Please retype the listing below without a single change.
+++ DATA SHOWN
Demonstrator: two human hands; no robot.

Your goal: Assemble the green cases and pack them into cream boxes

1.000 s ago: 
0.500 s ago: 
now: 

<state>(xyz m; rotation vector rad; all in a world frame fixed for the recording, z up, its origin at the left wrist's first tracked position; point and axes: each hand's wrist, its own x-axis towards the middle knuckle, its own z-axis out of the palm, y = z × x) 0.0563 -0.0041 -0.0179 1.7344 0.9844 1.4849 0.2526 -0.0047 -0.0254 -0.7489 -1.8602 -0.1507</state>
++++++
OUTPUT FOR THIS TASK ::
Demonstrator: two human hands; no robot.

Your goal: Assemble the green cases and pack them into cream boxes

1.000 s ago: 
0.500 s ago: 
now: 

<state>(xyz m; rotation vector rad; all in a world frame fixed for the recording, z up, its origin at the left wrist's first tracked position; point and axes: each hand's wrist, its own x-axis towards the middle knuckle, its own z-axis out of the palm, y = z × x) 0.0563 -0.0041 -0.0179 1.7344 0.9844 1.4849 0.2526 -0.0047 -0.0254 -0.7489 -1.8602 -0.1507</state>

No further answer is expected.